> **Goal of the exercise**
The expected answer is the set of lines in the data below between the line holding "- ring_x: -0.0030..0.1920" and the line holding "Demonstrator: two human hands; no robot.", inclusive, written out exactly.

- - - - - - -

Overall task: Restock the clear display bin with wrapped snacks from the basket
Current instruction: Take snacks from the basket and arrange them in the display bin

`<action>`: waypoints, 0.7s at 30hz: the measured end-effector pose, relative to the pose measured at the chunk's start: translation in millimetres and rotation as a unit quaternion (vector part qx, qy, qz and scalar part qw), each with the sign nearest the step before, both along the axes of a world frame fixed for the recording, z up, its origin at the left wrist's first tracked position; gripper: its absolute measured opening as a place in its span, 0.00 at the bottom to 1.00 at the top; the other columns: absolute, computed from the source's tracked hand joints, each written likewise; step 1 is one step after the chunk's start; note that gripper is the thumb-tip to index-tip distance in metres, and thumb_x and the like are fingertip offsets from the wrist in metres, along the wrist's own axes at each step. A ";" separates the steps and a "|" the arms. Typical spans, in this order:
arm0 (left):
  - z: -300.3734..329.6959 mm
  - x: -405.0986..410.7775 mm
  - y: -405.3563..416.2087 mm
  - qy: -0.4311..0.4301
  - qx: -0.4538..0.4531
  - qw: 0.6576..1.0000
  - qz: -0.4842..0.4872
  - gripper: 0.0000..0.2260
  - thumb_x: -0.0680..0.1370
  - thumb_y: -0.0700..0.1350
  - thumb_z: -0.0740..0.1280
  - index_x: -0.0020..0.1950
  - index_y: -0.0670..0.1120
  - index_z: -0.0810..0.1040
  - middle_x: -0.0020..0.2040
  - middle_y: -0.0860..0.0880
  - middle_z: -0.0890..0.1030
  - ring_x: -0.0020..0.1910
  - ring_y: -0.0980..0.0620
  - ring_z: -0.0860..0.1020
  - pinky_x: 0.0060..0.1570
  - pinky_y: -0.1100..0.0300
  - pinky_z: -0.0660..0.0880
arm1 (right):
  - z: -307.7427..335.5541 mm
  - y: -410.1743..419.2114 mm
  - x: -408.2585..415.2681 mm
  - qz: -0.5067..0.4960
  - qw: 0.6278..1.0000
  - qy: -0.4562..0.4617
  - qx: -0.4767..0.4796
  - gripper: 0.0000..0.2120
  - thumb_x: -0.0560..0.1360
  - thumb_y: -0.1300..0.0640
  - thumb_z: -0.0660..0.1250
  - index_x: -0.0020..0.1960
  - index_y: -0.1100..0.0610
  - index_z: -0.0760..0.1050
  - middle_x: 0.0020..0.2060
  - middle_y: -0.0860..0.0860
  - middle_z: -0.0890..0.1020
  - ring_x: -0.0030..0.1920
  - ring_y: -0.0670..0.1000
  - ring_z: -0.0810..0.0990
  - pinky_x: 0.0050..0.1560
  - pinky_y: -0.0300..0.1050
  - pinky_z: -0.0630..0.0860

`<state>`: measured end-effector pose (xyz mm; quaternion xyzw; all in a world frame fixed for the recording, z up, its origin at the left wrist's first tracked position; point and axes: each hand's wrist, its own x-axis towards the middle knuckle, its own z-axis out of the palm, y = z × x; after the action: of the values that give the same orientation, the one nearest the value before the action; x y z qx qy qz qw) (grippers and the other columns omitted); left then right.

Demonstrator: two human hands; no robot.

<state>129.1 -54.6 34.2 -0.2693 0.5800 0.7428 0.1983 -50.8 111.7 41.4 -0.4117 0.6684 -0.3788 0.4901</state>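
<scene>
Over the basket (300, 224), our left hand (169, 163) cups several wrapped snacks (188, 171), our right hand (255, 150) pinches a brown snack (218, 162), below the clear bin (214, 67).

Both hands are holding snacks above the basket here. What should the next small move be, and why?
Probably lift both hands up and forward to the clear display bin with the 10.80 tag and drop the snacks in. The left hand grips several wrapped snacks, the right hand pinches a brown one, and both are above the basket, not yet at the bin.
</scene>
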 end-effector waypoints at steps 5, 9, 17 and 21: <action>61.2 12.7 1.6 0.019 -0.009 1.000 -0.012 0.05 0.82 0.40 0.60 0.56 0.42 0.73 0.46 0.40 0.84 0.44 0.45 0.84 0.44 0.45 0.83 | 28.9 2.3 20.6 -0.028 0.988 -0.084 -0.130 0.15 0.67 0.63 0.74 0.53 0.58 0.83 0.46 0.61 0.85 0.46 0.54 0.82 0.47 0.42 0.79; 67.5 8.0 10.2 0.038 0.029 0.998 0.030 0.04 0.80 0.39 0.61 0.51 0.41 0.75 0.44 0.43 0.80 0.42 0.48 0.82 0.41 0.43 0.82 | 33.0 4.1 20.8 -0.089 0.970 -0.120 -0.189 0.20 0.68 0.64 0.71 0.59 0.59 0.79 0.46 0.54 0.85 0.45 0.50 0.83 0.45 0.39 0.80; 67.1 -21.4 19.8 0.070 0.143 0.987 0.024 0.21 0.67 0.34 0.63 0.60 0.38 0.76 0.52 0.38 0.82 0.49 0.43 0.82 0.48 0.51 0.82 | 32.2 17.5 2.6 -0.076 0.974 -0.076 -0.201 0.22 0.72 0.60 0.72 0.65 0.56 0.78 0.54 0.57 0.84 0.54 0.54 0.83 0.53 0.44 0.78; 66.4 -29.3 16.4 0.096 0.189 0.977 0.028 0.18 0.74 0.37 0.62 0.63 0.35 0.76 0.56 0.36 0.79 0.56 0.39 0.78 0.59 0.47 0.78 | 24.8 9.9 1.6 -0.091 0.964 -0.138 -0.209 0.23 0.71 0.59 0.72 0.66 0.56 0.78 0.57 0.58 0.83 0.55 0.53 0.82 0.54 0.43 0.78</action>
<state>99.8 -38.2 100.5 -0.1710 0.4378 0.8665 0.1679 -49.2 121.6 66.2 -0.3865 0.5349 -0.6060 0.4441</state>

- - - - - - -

> **Answer**
  - ring_x: -0.0030..0.1920
  - ring_y: -0.0670..0.1000
  - ring_z: -0.0810..0.0990
  - pinky_x: 0.0050..0.1560
  - pinky_y: -0.0300..0.1050
  - pinky_z: -0.0630..0.0860

`<state>`: measured end-effector pose (xyz mm; quaternion xyzw; all in a world frame fixed for the recording, z up, its origin at the left wrist's first tracked position; point and axes: each hand's wrist, its own x-axis towards the middle knuckle, its own z-axis out of the palm, y = z × x; after the action: of the values that give the same orientation, the one nearest the value before the action; x y z qx qy qz qw) (grippers and the other columns omitted); left then right.

Demonstrator: two human hands; no robot.

Nothing else is needed for this exercise.